- _Problem_
Please output exactly the part of the records below that opens with the line containing "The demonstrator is" and closes with the line containing "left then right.", both lines included, and nothing else.

- _Source information_
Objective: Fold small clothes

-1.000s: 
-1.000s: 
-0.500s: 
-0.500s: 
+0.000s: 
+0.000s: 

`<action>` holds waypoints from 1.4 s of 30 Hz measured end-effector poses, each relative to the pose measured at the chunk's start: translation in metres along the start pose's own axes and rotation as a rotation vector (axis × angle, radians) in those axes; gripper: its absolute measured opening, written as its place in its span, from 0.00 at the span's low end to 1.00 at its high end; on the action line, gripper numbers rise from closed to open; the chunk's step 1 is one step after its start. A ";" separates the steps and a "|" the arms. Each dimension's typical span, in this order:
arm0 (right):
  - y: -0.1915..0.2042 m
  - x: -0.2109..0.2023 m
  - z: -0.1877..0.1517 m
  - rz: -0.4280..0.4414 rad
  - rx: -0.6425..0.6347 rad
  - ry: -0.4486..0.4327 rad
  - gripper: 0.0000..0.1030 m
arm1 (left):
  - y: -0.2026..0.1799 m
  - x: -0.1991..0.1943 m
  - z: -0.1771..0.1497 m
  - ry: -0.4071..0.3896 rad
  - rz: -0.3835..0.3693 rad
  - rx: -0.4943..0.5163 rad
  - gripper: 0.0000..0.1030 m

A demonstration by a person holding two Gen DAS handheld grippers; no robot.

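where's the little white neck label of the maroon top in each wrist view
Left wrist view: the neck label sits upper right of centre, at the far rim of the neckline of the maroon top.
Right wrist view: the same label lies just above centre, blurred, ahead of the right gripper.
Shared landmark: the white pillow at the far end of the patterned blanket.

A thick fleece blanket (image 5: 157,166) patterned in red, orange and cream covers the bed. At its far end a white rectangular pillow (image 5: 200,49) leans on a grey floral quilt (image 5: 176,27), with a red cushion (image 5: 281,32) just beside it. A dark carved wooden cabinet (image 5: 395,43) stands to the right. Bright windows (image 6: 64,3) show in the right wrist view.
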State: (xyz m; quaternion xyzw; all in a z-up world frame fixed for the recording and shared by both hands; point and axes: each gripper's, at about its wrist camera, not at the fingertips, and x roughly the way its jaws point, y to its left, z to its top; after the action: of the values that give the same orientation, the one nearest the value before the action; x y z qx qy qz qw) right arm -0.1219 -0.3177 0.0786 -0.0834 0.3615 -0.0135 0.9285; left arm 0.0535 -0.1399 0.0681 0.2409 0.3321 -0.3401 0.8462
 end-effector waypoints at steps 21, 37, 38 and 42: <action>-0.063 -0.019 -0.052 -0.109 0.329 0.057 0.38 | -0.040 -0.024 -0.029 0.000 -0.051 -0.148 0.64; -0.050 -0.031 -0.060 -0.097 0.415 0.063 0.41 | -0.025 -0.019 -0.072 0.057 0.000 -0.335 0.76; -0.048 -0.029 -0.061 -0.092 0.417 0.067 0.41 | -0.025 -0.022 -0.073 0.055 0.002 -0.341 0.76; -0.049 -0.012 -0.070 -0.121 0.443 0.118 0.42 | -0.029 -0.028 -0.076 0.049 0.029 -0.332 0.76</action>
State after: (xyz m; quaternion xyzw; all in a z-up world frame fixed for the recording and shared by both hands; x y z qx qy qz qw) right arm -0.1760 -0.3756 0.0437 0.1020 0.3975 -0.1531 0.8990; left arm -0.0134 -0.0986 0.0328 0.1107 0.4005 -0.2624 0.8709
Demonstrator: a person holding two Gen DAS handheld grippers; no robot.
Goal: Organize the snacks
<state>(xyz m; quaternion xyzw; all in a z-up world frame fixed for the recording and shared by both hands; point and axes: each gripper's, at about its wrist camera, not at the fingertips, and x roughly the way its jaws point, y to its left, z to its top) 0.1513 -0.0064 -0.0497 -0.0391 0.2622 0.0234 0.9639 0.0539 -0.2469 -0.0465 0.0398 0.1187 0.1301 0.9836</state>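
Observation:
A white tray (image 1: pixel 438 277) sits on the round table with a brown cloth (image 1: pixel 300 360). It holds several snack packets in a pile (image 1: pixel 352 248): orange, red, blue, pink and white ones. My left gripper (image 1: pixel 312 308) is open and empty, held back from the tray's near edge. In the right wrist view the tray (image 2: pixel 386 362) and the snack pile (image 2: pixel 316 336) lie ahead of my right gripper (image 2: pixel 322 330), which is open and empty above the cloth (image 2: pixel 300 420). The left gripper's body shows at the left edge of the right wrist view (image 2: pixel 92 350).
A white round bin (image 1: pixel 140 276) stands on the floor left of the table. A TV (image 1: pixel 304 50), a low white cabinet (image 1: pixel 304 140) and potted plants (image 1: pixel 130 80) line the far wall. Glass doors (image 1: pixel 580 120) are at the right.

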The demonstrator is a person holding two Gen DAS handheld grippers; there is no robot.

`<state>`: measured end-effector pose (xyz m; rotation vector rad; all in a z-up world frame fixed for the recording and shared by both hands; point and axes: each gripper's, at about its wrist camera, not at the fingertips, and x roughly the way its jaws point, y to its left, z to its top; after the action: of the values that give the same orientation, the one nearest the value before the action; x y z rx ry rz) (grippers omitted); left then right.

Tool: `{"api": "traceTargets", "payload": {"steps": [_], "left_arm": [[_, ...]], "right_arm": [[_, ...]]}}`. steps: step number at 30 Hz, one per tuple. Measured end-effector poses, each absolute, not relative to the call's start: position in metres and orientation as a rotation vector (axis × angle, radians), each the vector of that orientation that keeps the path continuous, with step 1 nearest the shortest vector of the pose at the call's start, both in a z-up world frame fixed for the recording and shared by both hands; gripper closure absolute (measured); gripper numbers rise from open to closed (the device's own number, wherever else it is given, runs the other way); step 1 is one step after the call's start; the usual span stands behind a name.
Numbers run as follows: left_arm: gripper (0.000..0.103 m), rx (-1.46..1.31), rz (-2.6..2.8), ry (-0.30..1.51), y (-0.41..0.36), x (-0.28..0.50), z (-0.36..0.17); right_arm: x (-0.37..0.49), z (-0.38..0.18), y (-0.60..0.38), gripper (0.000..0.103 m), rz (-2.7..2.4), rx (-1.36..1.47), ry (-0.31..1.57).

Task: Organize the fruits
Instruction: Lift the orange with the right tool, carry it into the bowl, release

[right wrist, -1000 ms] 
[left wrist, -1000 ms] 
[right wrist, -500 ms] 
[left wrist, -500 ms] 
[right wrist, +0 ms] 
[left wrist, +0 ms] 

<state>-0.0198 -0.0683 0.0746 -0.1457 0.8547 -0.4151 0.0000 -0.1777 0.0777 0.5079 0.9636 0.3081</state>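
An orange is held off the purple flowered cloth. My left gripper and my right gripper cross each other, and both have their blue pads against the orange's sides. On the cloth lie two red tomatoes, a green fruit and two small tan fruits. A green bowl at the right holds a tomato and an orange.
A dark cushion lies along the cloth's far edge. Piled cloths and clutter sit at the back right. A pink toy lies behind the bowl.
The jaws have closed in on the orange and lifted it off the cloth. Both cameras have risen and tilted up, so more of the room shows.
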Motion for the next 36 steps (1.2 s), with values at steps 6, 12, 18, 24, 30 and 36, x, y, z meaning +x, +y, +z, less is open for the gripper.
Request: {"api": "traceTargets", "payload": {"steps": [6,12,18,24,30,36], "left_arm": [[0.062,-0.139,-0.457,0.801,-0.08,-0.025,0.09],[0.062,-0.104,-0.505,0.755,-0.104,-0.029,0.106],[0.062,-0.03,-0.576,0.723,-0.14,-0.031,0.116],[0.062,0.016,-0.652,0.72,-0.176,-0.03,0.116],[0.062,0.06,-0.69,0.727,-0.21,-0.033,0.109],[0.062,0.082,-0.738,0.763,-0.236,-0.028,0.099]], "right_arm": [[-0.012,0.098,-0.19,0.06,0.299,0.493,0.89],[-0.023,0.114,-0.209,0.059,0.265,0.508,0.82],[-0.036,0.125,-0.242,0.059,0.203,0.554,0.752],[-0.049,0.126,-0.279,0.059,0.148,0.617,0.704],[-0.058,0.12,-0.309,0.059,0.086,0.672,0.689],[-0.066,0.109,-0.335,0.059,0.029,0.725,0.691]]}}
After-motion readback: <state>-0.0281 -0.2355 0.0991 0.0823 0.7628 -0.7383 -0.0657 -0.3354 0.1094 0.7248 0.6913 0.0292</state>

- _Answer for the task_
The demonstrator is a person holding two Gen DAS handheld grippers; there is no robot.

`<state>`: measured end-effector pose (xyz m; rotation vector rad; all in a z-up world frame fixed for the recording and shared by both hands; point and axes: each gripper's, at about its wrist camera, not at the fingertips, and x roughly the way its jaws point, y to its left, z to its top; after the action: of the values that give the same orientation, the one nearest the value before the action; x y z rx ry rz) (grippers omitted); left then right.

This exercise requires nothing more.